Slow travel is something of a movement now, bolstered by the trend for mindfulness. Narrowboat holidays are booming, fuelled in part by TV documentaries and books about the canals. A two-hour “slow TV” experience of a narrowboat journey in real time, filmed from the front of a boat, with no narration, attracted over half a million viewers when it aired on BBC4 in 2015.
To say the Northern Reaches – as the 14-mile stretch north of Tewitfield is called – is “unnavigable” is not entirely true. At the village of Crooklands there is one small and solitary narrowboat owned by the Lancaster Canal Trust that cruises along a discrete four-mile length. The Trust is campaigning for the full restoration of the canal to Kendal. Tens of millions of pounds are needed to squeeze the watery highway under roads and motorway and restore locks.

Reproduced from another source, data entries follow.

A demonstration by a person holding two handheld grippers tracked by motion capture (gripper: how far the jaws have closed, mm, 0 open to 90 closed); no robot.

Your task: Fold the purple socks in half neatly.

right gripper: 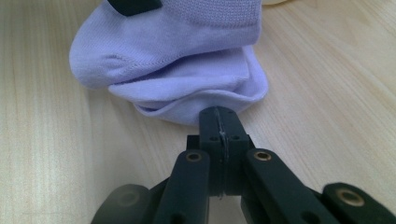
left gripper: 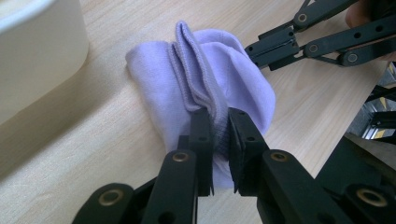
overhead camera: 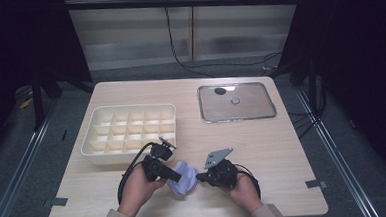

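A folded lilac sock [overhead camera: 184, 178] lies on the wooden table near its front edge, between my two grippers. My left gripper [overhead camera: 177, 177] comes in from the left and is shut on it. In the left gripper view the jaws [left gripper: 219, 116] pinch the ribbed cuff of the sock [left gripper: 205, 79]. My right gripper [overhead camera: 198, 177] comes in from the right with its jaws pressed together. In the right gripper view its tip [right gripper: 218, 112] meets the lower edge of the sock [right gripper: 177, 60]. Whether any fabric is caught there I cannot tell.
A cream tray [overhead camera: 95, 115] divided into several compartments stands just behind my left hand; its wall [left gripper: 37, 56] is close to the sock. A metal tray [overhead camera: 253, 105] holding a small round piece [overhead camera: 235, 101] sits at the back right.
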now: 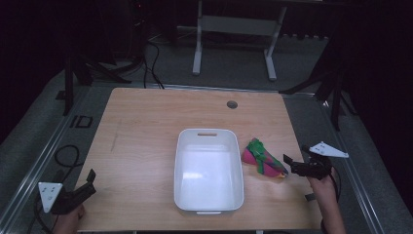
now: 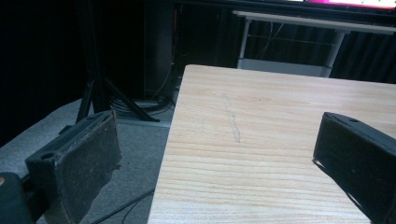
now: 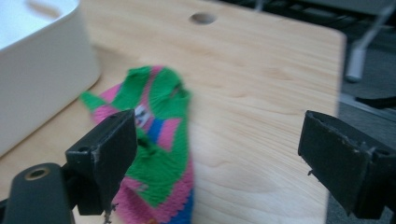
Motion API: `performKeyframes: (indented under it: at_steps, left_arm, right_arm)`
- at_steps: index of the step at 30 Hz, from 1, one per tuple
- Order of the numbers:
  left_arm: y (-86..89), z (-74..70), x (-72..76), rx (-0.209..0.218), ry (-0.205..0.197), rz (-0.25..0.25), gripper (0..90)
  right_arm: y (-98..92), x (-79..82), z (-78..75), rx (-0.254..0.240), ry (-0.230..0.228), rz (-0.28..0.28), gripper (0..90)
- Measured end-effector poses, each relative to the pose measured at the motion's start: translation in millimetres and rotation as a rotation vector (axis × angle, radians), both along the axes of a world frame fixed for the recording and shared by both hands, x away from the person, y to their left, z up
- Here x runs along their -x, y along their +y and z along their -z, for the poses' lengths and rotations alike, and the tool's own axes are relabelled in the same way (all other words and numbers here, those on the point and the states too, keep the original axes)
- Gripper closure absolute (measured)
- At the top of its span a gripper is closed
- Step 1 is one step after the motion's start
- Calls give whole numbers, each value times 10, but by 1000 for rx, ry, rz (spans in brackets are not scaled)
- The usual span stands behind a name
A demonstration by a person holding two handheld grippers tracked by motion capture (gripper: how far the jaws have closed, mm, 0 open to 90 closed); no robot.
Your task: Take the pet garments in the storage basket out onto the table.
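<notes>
Sock (image 1: 263, 159) flat on bench (image 1: 146, 126), just right of white bin (image 1: 208, 204), touching or nearly touching its wall. Right claw (image 1: 290, 164) just right of sock, jaws wide apart, nothing between. Left claw (image 1: 90, 183) far left of bin, jaws apart, empty. Risks: shallow pinch slipping off loose knit; snagging bin rim on transfer; nudging bin sideways.

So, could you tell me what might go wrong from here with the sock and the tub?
The right hand-held gripper is open, with the sock off toward its left jaw, so closing may miss it or pinch only an edge. The sock lies close beside the white tub, so a jaw might knock the tub's wall.
</notes>
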State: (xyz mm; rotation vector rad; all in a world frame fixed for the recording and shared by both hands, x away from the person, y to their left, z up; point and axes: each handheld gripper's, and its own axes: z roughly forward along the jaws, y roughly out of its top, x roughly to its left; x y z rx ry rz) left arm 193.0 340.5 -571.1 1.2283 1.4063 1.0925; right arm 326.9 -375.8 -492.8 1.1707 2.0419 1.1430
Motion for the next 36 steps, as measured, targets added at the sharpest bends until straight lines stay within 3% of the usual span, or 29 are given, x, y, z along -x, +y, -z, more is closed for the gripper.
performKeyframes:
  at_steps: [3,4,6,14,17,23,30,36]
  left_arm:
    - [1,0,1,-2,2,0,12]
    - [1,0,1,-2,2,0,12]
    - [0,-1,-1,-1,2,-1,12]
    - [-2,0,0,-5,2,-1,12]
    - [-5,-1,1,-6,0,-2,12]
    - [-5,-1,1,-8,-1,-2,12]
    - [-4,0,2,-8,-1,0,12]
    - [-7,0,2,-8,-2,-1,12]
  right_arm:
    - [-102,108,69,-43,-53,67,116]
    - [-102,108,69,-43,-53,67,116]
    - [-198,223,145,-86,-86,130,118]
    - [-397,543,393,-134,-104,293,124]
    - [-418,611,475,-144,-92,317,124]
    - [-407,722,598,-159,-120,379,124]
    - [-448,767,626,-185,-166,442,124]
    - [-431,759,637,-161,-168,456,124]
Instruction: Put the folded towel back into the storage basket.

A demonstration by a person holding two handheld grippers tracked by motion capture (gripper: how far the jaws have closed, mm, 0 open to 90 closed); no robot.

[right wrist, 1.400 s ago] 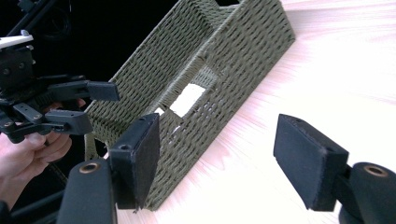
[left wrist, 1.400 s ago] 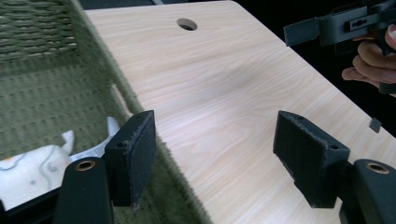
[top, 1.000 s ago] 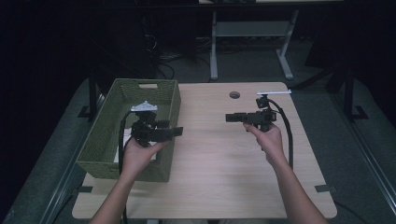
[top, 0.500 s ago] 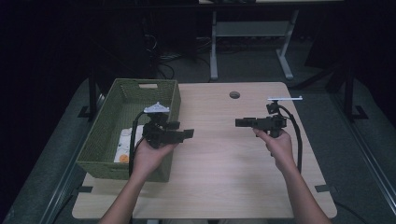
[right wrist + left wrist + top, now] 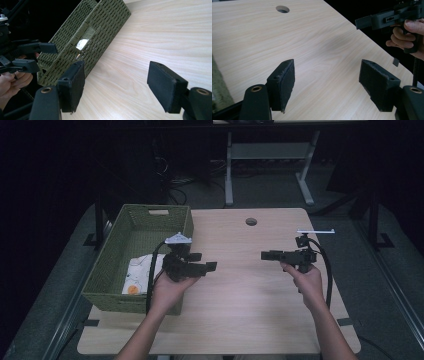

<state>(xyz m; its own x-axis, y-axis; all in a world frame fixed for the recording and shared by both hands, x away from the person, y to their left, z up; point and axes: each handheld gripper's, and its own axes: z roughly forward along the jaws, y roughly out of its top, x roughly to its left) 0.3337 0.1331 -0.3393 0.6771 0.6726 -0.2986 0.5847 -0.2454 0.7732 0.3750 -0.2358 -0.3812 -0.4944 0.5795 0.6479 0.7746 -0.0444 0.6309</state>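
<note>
2 grippers in your hands, left gripper (image 5: 207,266) and right gripper (image 5: 266,254), both jaws wide, empty, above the counter (image 5: 240,305). 1 green basket (image 5: 112,265) holds 1 white packet (image 5: 137,272).

A basket (image 5: 111,270) is set on the table's (image 5: 250,320) left side, with a packet (image 5: 140,272) laid inside it (toward its near end). A hole (image 5: 251,221) is found at the table's far edge, right of the basket.
</note>
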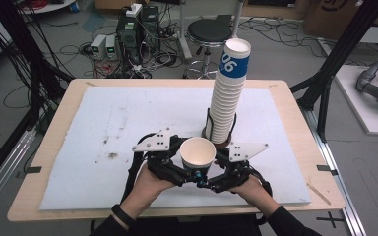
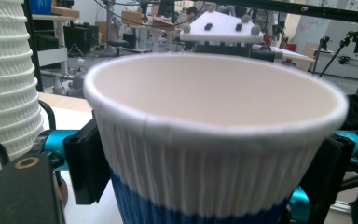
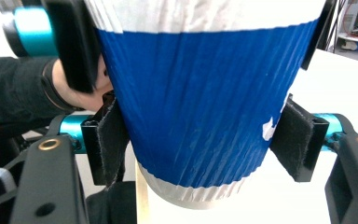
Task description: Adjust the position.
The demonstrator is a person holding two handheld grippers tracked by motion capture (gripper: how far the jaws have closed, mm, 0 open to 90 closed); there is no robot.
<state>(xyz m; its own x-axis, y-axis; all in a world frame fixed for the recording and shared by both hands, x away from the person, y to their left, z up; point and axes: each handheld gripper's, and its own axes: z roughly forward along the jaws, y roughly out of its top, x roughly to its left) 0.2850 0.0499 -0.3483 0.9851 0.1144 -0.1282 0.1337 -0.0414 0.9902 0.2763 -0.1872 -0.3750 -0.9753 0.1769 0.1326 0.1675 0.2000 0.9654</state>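
Paper cup (image 1: pixel 197 153) pinched upright by both grippers, left (image 1: pixel 173 169) high, right (image 1: pixel 222 177) low; harder squeeze could crumple it.

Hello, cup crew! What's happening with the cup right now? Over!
Left gripper and right gripper both shut on one paper cup. Cup upright, lifted. Tall cup stack right behind it.

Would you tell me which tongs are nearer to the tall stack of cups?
Right. The right tongs sit just in front of the cup stack; the left tongs are farther left. Both grip the single cup.
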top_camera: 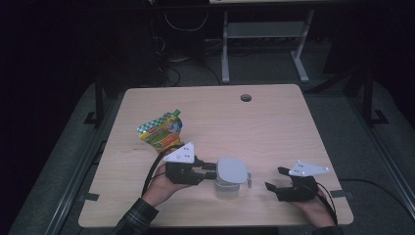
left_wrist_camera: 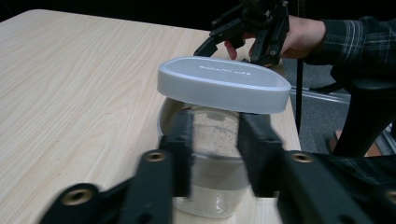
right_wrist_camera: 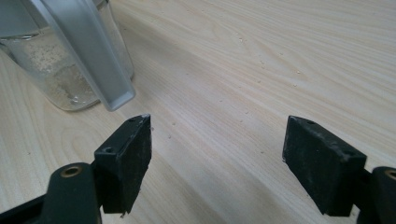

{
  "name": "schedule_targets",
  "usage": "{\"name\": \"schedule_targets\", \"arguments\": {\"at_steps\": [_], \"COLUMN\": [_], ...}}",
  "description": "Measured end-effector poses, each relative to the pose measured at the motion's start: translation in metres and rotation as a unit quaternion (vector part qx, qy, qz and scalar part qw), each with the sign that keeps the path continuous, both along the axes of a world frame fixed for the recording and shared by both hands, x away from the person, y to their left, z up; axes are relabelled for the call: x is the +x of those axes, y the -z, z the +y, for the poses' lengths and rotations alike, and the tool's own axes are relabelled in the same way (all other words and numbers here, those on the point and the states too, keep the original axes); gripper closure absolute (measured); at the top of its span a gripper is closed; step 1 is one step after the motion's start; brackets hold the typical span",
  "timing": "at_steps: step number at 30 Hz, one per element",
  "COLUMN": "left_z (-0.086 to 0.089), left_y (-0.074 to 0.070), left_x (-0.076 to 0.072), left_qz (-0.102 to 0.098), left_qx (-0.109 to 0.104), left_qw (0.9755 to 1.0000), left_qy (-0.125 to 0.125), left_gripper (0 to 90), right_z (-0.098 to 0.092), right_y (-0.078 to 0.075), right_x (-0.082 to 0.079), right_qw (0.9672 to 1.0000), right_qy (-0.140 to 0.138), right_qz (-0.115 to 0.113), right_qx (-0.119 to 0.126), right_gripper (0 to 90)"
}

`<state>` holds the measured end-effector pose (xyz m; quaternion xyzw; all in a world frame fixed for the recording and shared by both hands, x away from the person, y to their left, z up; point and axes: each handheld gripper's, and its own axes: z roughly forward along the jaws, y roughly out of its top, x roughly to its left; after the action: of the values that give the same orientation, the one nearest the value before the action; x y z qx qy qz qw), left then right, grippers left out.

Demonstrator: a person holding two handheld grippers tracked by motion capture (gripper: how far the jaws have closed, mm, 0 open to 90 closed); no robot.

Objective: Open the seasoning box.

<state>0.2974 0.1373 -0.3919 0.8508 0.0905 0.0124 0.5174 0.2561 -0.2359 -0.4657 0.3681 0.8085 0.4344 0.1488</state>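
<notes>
Jar [top_camera: 229,188] of clear glass with a grey lid [top_camera: 231,170] stands at lower centre of the high view on the worktop [top_camera: 274,127]. At centre left a colourful pouch [top_camera: 161,131] lies apart from it. Just left of the jar, the left tongs [top_camera: 211,171] reach it; in the left gripper view both pads [left_wrist_camera: 183,140] lie against the glass [left_wrist_camera: 210,154] under the tilted lid [left_wrist_camera: 223,83], clenched on it. At lower right, the right tongs [top_camera: 275,178] stand released, with bare wood between their pads [right_wrist_camera: 131,156].
</notes>
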Motion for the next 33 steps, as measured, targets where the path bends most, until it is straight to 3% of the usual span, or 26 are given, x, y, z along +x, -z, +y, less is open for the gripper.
{"name": "schedule_targets", "arguments": {"at_steps": [5, 15, 33], "left_z": [0.0, -0.007, -0.018], "left_y": [-0.003, -0.009, -0.023], "left_x": [0.002, 0.003, 0.008], "left_qz": [0.002, 0.009, 0.026], "left_qx": [-0.002, 0.006, -0.007], "left_qw": [1.0, 0.9998, 0.9988], "left_qy": [0.002, 0.016, 0.04], "left_gripper": [89.7, 90.0, 90.0], "right_z": [0.0, -0.001, -0.007], "right_y": [0.0, 0.0, 0.003], "right_x": [0.0, 0.0, -0.011], "right_qw": [1.0, 1.0, 0.9999], "right_qy": [0.0, 0.001, 0.011], "right_qz": [0.0, 0.001, 0.004], "right_qx": [0.0, 0.001, 0.005], "right_gripper": [23.4, 23.4, 23.4]}}
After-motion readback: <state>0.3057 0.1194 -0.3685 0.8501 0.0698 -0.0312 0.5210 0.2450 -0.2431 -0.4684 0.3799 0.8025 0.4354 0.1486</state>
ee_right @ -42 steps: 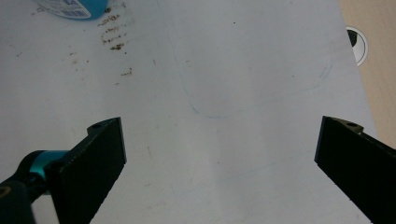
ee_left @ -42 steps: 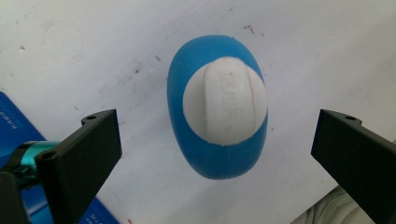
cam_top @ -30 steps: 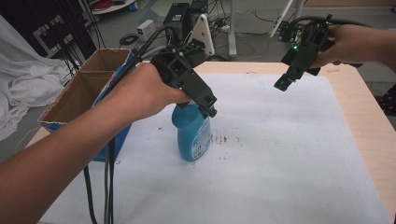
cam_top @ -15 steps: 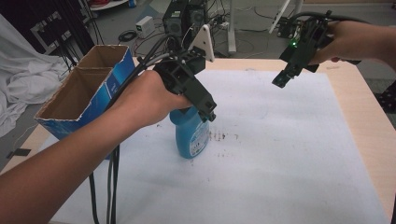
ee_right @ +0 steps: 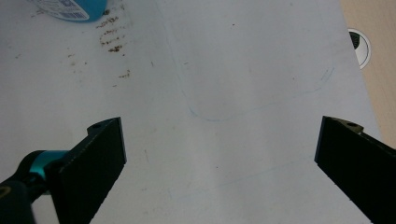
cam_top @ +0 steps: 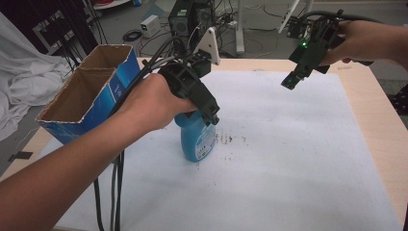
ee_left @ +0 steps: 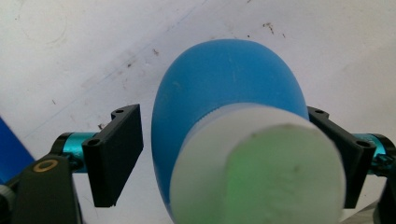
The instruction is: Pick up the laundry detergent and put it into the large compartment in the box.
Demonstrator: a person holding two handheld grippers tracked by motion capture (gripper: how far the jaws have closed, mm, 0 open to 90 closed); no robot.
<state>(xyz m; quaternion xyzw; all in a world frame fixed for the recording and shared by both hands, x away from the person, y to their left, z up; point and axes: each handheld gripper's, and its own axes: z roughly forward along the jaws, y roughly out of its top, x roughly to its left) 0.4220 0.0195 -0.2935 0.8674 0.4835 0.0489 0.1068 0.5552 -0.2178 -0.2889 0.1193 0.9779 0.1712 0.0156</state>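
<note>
A blue spray-type bottle [cam_top: 196, 140] with a white cap [ee_left: 254, 172] stands on the white mat [cam_top: 288, 168], leaning a little. My left gripper [cam_top: 211, 118] comes down over its top, open, one jaw on either side of the bottle [ee_left: 224, 88]. In the left gripper view [ee_left: 222, 112] a small gap shows at the left jaw, while the right jaw sits against the bottle's side. My right gripper [cam_top: 289, 82] hangs in the air over the mat's far right, open wide with nothing between its fingers [ee_right: 219, 154].
An open cardboard box [cam_top: 82, 96] with a blue side stands at the table's left edge, close to my left forearm. Brown crumbs [cam_top: 231, 140] lie on the mat beside the bottle. Bare wooden table [cam_top: 380, 110] borders the mat on the right, with a cable hole [ee_right: 359, 46].
My left gripper has sunk slightly around the bottle's top. The right gripper has barely moved.
</note>
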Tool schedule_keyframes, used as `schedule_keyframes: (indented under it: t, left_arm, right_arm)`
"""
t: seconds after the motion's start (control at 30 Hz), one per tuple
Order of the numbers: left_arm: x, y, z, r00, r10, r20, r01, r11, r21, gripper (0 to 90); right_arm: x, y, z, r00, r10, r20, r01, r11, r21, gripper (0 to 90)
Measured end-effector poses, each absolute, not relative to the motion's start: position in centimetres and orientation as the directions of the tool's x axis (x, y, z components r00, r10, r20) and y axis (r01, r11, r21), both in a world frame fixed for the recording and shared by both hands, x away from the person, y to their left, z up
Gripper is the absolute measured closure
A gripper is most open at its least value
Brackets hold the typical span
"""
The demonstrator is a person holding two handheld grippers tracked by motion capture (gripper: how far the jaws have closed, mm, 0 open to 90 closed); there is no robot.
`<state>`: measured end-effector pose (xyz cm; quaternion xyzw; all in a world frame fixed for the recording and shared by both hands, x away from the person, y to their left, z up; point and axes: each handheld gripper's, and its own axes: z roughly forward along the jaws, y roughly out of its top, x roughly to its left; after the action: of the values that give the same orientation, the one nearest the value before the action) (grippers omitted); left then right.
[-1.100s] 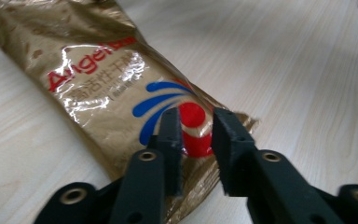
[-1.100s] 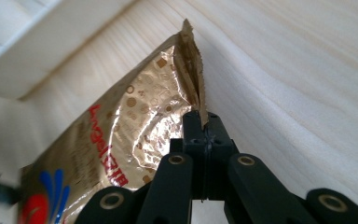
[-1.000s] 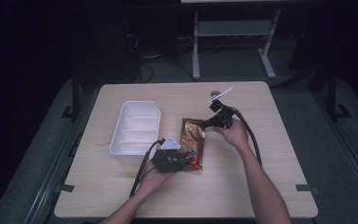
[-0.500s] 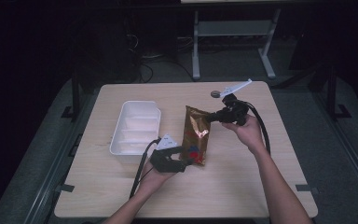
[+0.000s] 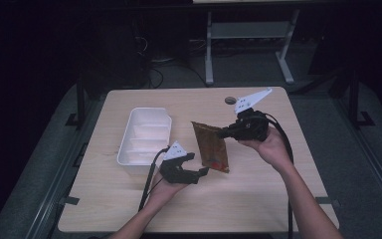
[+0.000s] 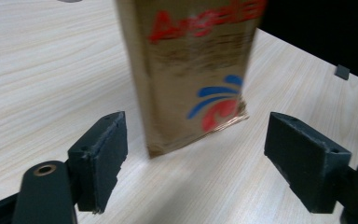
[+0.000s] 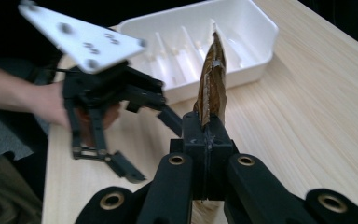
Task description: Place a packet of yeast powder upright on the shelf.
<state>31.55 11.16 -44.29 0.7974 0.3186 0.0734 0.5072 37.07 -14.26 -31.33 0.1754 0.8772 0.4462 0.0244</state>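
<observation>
Since the frame half a second earlier, the right gripper [image 5: 227, 133] has lifted the glossy gold-brown foil packet with red and blue print [image 5: 212, 147] further up and toward the table's right half, while the left gripper [image 5: 199, 169] has let go and drawn back from the packet's lower end. Nearest the person, the left gripper is held low over the pale wood-grain tabletop [image 5: 258, 199], its two black jaws set wide apart with the packet's bottom edge between them and touching neither [image 6: 193, 70]. Beyond it, the packet hangs nearly upright, its lower corner at or just above the table surface; contact cannot be told. The right gripper's jaws are pressed together on the packet's edge [image 7: 210, 88], and its grey three-cornered plate [image 5: 251, 100] points up and away. To the left stands a white rectangular plastic tray with ribbed floor [image 5: 129, 144], beside the packet but apart from it. Farther off, a small round dark disc [image 5: 230, 100] lies near the table's far edge.
</observation>
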Motion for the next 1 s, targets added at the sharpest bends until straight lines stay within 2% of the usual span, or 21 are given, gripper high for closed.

North of Crooklands the canal is dry. It is full of nettles and ash trees or ploughed and growing with wheat, its embankments still visible. Stone bridges arch over a grassy gully; a “winding hole” (where boats turn around) is now a grass-banked amphitheatre. A solitary swallow swoops low over what was the bed of the canal, as if with some distant memory of its wateriness. A tortoiseshell butterfly flits between clover and grasses.
The stretch into Kendal is prosaic, the ghost of the canal barely visible by now. All that remains is a tarmac path next to a brambly overgrown ditch. Its very northernmost point – where sloops and barges once unloaded their cargoes – is now the site of a household waste recycling facility on a lane called Canal Head.
• This article was amended on 18 February to correct the caption on the photograph of Crooklands. The village is in Cumbria, not south of Lancaster.